Nova reunião será realizada após adiamento

A rodada prevista para este mês foi adiada, sem que fosse apresentada uma explicação para a mudança. A nova programação prevê que os negociadores dos dois países se reúnam em Roma no mês que vem, mantendo o canal diplomático aberto apesar das dificuldades no terreno.

Nos últimos meses, Líbano e Israel realizaram sete rodadas de conversas em Washington e Roma. As negociações são consideradas diretas porque envolvem representantes dos dois países, embora ocorram sob a condução e a mediação do governo americano.

Embaixadores discutirão execução do acordo

Antes do encontro de outubro, os embaixadores libanês e israelense nos Estados Unidos deverão se reunir na próxima semana na sede do Departamento de Estado, em Washington. A pauta incluirá os acontecimentos recentes e a continuidade da implementação do acordo alcançado em junho.

A reunião em Washington funciona como uma etapa de acompanhamento. Em processos desse tipo, o objetivo é verificar o cumprimento dos compromissos assumidos, tratar de obstáculos que surgem no caminho e tentar evitar que incidentes militares interrompam novamente o diálogo.

Negociações tentam conter confrontos com o Hezbollah

O principal desafio das conversas é encontrar uma forma de acalmar os combates entre Israel e o Hezbollah, grupo baseado no Líbano. A persistência desses confrontos mantém elevada a tensão na fronteira e dificulta a consolidação de qualquer entendimento político ou de segurança.

O fato de as reuniões continuarem, mesmo depois do adiamento de uma rodada, indica que os dois governos ainda consideram útil o mecanismo diplomático. Isso não significa, porém, que um acordo definitivo esteja assegurado ou que os conflitos tenham sido encerrados.

Visita do presidente libanês sinaliza preocupação com o sul

O presidente do Líbano fez no sábado uma rara visita a uma cidade do sul do país, em uma área próxima de onde Israel capturou uma colina estratégica. A viagem ocorreu em meio às discussões sobre a segurança da região e à tentativa de reforçar a autoridade das instituições libanesas.

A presença do presidente na área tem peso político porque aproxima o governo central de uma região diretamente afetada pelos confrontos. Ao mesmo tempo, a captura da colina por Israel mostra que permanecem disputas territoriais e militares capazes de pressionar o processo de negociação.

O que observar até o encontro de outubro

O resultado da reunião dos embaixadores em Washington será um dos sinais mais importantes antes da rodada de Roma. Eventuais avanços na execução do acordo de junho podem reduzir o risco de novos episódios de violência; já novos impasses podem prolongar a instabilidade.

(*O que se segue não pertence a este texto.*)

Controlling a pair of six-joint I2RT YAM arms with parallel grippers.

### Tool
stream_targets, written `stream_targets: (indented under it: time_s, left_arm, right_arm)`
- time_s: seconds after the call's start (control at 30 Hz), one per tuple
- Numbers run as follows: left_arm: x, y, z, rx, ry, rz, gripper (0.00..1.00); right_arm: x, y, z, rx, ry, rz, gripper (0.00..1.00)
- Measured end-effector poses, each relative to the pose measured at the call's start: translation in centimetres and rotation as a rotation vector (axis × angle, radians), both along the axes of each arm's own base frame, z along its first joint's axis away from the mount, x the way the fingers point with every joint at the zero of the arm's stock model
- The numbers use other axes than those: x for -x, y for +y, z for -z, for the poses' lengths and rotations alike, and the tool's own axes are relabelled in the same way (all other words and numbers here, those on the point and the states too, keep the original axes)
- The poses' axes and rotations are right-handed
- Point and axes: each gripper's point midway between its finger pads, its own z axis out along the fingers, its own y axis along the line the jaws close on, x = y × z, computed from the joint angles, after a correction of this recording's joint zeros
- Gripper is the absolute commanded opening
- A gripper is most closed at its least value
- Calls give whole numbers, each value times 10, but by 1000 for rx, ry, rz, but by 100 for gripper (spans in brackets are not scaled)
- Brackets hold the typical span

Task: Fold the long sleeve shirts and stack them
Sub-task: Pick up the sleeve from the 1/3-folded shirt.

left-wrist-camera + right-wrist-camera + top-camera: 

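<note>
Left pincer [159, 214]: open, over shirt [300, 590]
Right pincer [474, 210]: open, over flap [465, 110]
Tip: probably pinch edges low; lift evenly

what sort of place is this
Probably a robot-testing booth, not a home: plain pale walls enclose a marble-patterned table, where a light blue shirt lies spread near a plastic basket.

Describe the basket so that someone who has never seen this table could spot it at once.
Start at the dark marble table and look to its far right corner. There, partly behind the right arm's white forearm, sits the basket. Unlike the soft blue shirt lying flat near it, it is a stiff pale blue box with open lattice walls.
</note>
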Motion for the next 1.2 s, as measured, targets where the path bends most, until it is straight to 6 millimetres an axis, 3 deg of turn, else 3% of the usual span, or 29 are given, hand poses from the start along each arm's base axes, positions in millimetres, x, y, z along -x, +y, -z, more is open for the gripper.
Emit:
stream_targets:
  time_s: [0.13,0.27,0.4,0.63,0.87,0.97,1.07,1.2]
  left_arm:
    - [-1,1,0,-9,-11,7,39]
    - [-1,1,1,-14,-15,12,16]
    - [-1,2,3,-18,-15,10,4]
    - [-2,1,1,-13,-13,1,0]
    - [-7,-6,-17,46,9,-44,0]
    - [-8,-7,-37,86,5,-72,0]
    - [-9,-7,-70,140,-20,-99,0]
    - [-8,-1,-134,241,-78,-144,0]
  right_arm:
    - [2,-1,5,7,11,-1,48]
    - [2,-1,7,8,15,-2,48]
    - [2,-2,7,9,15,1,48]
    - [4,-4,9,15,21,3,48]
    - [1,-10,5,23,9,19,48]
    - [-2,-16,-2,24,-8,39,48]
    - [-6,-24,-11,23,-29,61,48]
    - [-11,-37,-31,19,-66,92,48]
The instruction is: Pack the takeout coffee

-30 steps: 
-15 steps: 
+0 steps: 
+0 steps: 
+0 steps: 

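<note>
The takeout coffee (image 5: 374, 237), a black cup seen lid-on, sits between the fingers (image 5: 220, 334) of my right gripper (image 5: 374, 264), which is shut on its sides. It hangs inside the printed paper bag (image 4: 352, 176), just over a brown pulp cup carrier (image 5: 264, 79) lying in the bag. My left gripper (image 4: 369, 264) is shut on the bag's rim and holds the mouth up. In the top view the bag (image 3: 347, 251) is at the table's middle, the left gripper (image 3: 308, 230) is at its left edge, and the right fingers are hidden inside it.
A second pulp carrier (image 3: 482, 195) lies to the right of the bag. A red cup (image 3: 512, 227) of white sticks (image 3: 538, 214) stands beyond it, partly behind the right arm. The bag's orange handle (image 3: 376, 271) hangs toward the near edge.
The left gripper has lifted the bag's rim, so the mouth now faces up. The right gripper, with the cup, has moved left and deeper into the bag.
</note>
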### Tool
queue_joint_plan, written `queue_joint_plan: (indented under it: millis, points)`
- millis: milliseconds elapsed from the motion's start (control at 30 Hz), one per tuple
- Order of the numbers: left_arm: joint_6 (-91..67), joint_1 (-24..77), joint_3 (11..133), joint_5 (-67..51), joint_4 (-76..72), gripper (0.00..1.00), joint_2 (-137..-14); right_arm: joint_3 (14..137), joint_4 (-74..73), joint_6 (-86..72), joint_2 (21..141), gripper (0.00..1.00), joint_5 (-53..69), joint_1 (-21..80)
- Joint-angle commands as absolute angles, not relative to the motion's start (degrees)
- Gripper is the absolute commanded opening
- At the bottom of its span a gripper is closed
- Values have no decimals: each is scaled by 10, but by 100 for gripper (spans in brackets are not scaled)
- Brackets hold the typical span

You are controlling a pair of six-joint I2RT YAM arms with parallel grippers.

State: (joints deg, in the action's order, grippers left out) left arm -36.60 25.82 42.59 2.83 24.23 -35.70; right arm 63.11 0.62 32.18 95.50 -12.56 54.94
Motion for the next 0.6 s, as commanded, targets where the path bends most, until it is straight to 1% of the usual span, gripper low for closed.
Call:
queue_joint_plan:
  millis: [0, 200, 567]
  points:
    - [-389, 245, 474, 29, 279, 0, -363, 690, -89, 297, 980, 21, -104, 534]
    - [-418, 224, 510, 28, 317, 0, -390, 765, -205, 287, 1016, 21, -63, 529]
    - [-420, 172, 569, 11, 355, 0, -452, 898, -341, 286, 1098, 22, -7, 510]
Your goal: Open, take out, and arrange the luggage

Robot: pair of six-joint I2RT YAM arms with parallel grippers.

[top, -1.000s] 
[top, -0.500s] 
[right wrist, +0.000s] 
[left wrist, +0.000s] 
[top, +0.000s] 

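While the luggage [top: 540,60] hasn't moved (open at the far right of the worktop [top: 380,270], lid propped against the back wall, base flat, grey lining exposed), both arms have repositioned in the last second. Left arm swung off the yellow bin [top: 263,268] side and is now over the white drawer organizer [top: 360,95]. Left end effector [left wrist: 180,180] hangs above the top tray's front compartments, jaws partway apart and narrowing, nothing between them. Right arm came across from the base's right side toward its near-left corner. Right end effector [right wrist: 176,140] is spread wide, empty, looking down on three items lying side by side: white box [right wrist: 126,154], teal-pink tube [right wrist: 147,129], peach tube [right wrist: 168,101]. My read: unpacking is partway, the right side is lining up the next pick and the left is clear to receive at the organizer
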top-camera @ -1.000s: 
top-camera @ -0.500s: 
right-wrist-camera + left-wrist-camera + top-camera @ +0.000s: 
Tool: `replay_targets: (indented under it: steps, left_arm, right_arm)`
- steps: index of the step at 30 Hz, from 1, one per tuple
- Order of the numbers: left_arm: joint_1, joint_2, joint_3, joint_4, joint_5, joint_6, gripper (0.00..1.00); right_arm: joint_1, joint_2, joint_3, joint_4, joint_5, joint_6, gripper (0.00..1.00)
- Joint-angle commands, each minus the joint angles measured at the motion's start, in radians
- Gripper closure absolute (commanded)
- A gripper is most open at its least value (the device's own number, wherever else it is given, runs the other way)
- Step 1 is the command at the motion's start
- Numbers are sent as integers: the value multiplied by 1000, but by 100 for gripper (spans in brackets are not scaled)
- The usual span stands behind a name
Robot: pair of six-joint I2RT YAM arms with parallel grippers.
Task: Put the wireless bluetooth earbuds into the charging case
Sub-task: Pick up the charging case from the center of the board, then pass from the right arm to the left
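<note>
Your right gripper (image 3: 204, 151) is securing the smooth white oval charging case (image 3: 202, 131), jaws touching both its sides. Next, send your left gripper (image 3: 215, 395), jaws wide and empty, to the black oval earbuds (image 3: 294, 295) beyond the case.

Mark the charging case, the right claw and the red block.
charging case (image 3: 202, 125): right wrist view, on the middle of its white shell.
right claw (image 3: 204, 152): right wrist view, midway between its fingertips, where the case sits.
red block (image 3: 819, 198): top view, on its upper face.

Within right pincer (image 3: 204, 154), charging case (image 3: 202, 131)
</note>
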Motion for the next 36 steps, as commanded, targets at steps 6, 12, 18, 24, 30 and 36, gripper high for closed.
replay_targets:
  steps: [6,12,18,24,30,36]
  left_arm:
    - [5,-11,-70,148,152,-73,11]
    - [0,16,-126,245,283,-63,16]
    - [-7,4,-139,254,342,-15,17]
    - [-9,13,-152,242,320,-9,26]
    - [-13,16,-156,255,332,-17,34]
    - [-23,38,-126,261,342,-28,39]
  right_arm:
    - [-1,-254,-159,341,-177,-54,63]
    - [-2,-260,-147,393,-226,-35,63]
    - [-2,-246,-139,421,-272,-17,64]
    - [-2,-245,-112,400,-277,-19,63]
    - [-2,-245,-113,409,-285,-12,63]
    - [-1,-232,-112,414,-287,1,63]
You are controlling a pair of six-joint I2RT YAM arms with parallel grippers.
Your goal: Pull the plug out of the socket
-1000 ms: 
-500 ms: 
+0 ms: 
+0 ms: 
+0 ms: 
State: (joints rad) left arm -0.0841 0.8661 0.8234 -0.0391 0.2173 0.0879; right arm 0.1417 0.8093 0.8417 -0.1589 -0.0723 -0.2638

Para os mercados internacionais, uma eventual redução das tensões tende a ser acompanhada como fator de diminuição do risco geopolítico, enquanto uma escalada pode aumentar a cautela em ativos expostos à região. Até outubro, entretanto, o processo continuará dependendo da situação militar e da capacidade de Líbano e Israel de preservar o diálogo.